Arti Filsafat Ilmu

   Filsafat ilmu dalam arti luas, yang menampung permasalahan dan menyangkut hubungan-hubungan ke luar dari kegiatan ilmiah, seperti implikasi-implikasi ontologik-metafisik dari citra dunia yang bersifat ilmiah, tata-susila yang menjadi pegangan penyelenggara ilmu, konsekuensi-konsekuensi pragmatik-etik penyelenggaran ilmu, dan sebagainya. 

   Filsafat ilmu dalam arti sempit atau filsafat ilmu (begitu saja) yang menampung permasalahan yang bersangkutan dengan hubungan-hubungan ke dalam yang terdapat di dalam ilmu, yaitu yang menyangkut sifat pengetahuan ilmiah dan gara-gara mengusahakan serta mencapai pengetahuan ilmiah. 

   Hakikat filsafat adalah bertanya terus-menerus. Filsafat adalah sikap bertanya itu sendiri. Bahkan pertanyaan itu merupakan sebuah jawaban. Filsafat adalah sebuah sistem pemikiran atau lebih tepat cara berpikir yang terbuka, terbuka untuk dipertanyakan kembali. Filsafat dan ilmu pengetahuan pada umumnya tidak menerima kebenaran apapun sebagai sesuatu yang telah usai. Filsafat adalah sebuah upaya, sebuah proses, sebuah pencarian, sebuah quest, sebuah perguruan tanpa henti akan kebenaran. Asy'ali menyatakan bahwa filsafat adalah berpikir bebas, Radikal, dan berada pada dataran makna. 

   Filsafat secara etimologi berasal dari bahasa Yunani philos yang bermakna cinta dalam pengertian teman karib, sahabat dekat. Sedangkan kata shopos itu berarti kebijaksanaan ataupun ilmu pengetahuan. Penggabungan dari 2 kata tersebut menjadi philoshopia atau kemudian di dalam bahasa Indonesia dikenal dengan istilah filsafat. Orangnya disebut filsuf atau filosof. 
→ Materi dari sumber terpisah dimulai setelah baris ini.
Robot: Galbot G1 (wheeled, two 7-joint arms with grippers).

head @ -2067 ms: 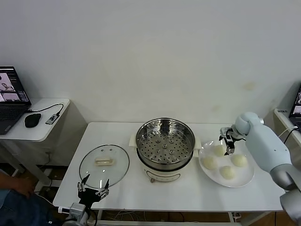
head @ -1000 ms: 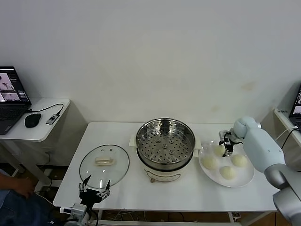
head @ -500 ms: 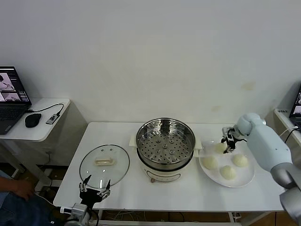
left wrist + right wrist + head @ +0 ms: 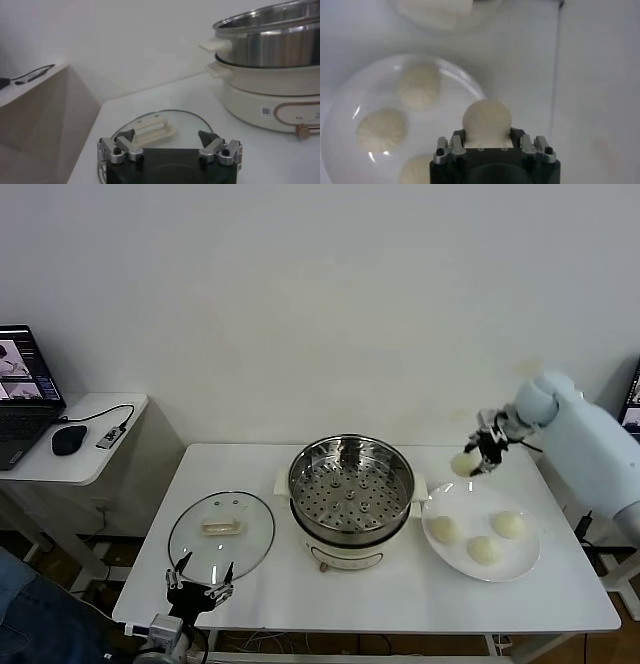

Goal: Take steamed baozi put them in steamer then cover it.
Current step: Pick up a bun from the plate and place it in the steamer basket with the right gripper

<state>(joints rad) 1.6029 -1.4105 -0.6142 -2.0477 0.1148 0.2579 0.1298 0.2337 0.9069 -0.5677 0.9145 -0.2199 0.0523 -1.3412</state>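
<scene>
Head view: nearest, the left gripper (image 4: 199, 592) idles at the table's front edge, fingers spread and empty, just in front of the cover (image 4: 221, 530), which lies flat left of the steamer (image 4: 351, 487). The steamer stands open, its tray empty. On the plate (image 4: 527, 562) right of the steamer rest three baozi (image 4: 484, 549). Farthest, the right gripper (image 4: 483, 452) is clenched on a fourth bun (image 4: 463, 464), lifted above the plate's far edge. The first transfer is under way. Next, the bun likely needs carrying left over the steamer, lowering onto the tray, then release.
</scene>
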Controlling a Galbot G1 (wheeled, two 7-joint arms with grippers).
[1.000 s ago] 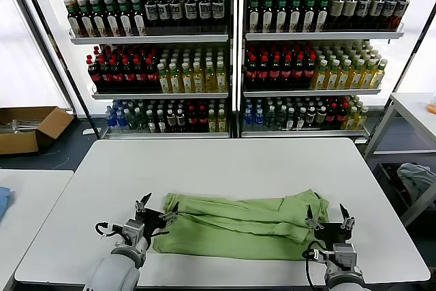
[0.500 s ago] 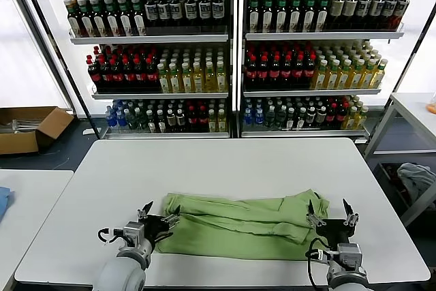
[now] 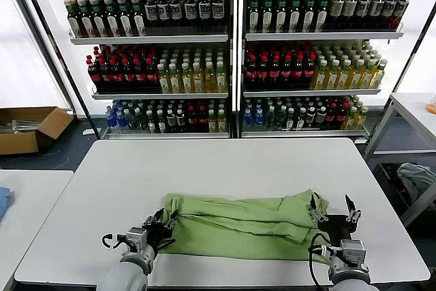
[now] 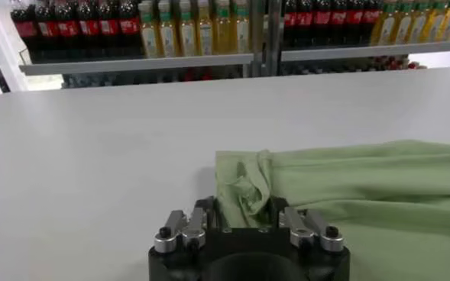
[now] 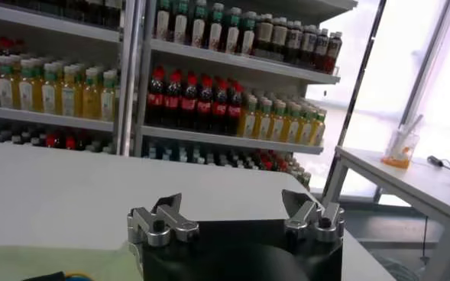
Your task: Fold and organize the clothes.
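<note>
The clothes (image 3: 238, 226) are a light green garment lying in a long folded strip across the near part of the white table (image 3: 225, 161). My left gripper (image 3: 163, 221) is at the strip's left end. In the left wrist view the left gripper (image 4: 242, 205) is shut on a bunched fold of the clothes (image 4: 347, 183), with fabric puckered between the fingers. My right gripper (image 3: 332, 204) stands open at the strip's right end, its fingers spread wide above the table. The right wrist view shows nothing between the right gripper (image 5: 236, 205) fingers, and a strip of green cloth (image 5: 56, 263) behind them.
Tall shelves of bottles (image 3: 231, 59) stand behind the table. A cardboard box (image 3: 30, 127) lies on the floor at the left, beside another white table (image 3: 27, 195). A third table (image 3: 415, 110) and a grey bundle (image 3: 415, 178) are at the right.
My left gripper has closed from wide open onto the left edge of the clothes. The right gripper has crept slightly forward along the table and stays open.
</note>
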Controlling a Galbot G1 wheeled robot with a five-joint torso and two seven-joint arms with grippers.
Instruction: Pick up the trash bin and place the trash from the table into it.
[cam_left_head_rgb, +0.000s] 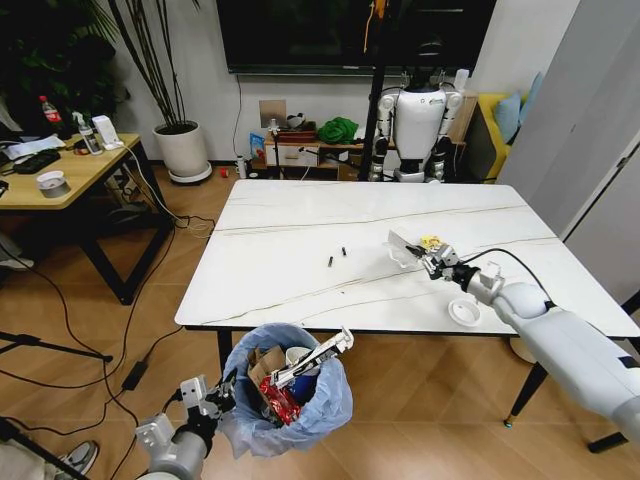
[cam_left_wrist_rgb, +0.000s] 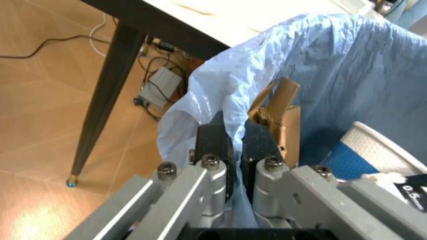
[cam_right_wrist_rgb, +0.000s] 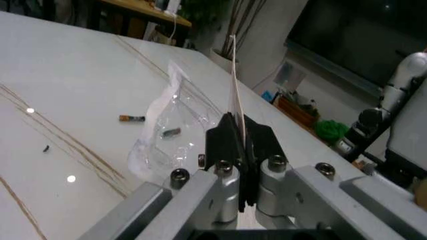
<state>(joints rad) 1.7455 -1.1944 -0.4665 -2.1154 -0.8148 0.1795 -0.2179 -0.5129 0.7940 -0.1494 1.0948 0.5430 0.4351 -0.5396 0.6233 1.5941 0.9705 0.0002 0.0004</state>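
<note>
The large rectangular white marble-look bench (cam_left_head_rgb: 300, 250) with thin grey veins and slim black legs occupies the middle of the head view. Just off its near edge, below bench height, hangs the small round trash bin lined with crinkled light-blue plastic bag (cam_left_head_rgb: 290, 400). Inside the bin lie a torn brown carton (cam_left_wrist_rgb: 283, 117), a blue-and-white paper cup (cam_left_wrist_rgb: 363, 152), a red wrapper (cam_left_head_rgb: 280, 402) and a flat white packet (cam_left_head_rgb: 315, 358) that sticks out over the rim.

The left claw (cam_left_wrist_rgb: 235, 145) is clamped on the bin's rim at the robot's left side, its fingers pinched together over the blue liner.

The right claw (cam_right_wrist_rgb: 239, 140) is over the far right part of the bench, fingers closed on a clear crumpled plastic wrapper with a thin white card (cam_right_wrist_rgb: 170, 132). A yellow scrap (cam_left_head_rgb: 430, 241) lies just beside it. A white round disc (cam_left_head_rgb: 464, 312) rests near the bench's near right edge. Two small dark bits (cam_left_head_rgb: 336, 256) lie mid-bench.
</note>
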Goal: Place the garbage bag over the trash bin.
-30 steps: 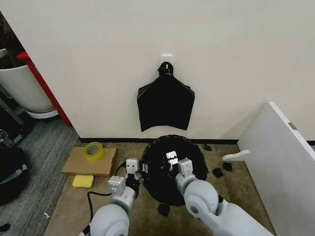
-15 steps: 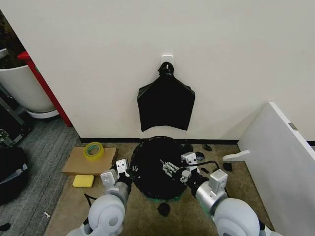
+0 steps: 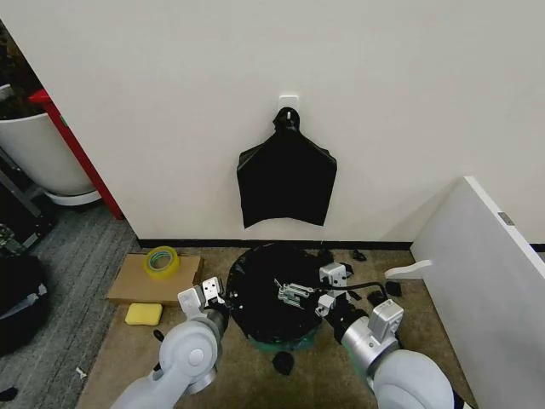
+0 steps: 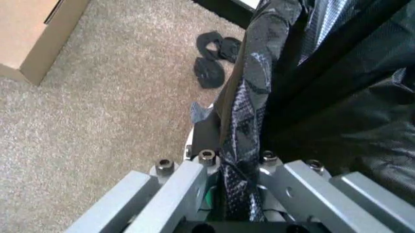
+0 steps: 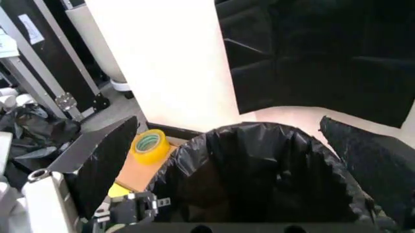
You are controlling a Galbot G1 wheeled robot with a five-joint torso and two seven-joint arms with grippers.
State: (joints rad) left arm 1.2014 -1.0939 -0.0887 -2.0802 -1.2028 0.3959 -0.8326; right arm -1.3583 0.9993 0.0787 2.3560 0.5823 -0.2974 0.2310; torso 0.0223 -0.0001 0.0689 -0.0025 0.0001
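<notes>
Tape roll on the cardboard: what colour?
Yellow, with a greenish inner core; the tape roll shows best in the right wrist view, lying on the cardboard.

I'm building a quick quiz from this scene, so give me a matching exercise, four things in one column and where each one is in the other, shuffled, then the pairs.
Things:
1. garbage bag
2. yellow tape roll
3. yellow sponge
4. flat black bundle

Places:
A. hanging on the wall
B. on the carpet beside the cardboard
C. draped over the trash bin
D. on the cardboard

Pairs: 1-C, 2-D, 3-B, 4-A
</notes>
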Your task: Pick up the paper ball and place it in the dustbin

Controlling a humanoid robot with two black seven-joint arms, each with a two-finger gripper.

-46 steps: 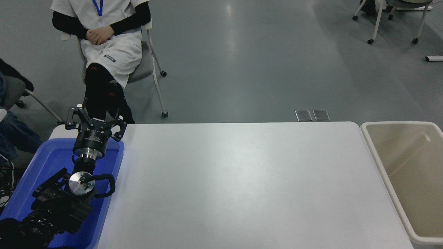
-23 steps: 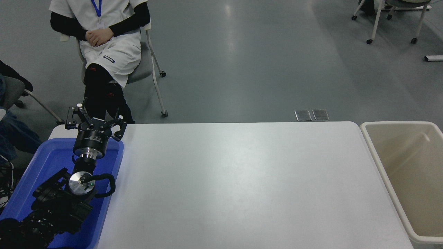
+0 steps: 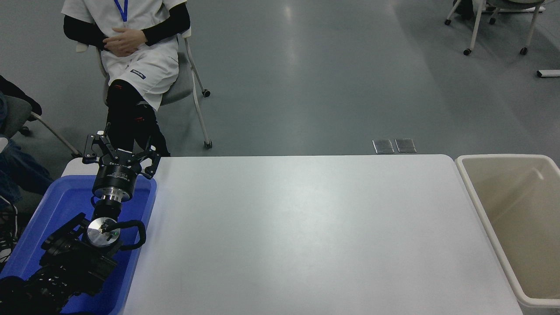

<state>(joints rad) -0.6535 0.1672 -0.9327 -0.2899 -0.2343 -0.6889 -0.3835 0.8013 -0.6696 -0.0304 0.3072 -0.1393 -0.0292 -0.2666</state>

   Filsafat secara terminologi merupakan uraian yang menjelaskan berdasarkan batasan-batasan definisi yang disusun oleh sejumlah filsuf dan ahli filsafat bermakna:
1). Upaya spekulatif untuk menyajikan suatu pandangan sistematik dan lengkap tentang seluruh realitas. 
2). Upaya untuk melukiskan hakikat realitas akhir dan dasar secara nyata. 
3). Upaya untuk menentukan batas-batas dan jangkauan pengetahuannya: sumbernya, hakikatnya, keansahannya, dan nilainya. 
4). Penyelidikan kritis atas pengandaian-pengandaian dan pernyataan-pernyataan yang diajukan oleh berbagai bidang ilmu pengetahuan. 
5). Disiplin ilmu yang berupaya untuk membantu kita melihat apa yang kita katakan dan untuk mengatakan apa yang kita lihat. 

  Ilmu secara etimologi berasal dari bahasa Arab dari kata "'Alina" yang berarti tahu dan mengerti. Penggabungan dari kata "filsafat" dan "ilmu" mengandung arti bahwa ada aspek ontologi, epistemologi, aksiologi, dari pengetahuan yang dijadikan objek kajiannya. A. Cornelis Benjamin dalam Muslih mendefinisikan filsafat ilmu sebagai disiplin filsafat yang merupakan studi kritis dan sistematis mengenai dasar-dasar ilmu pengetahuan, khususnya yang berkaitan dengan metode-metode, konsep-konsep, praduga-praduganya, serta posisinya dalam kerangka umum cabang-cabang intelektual.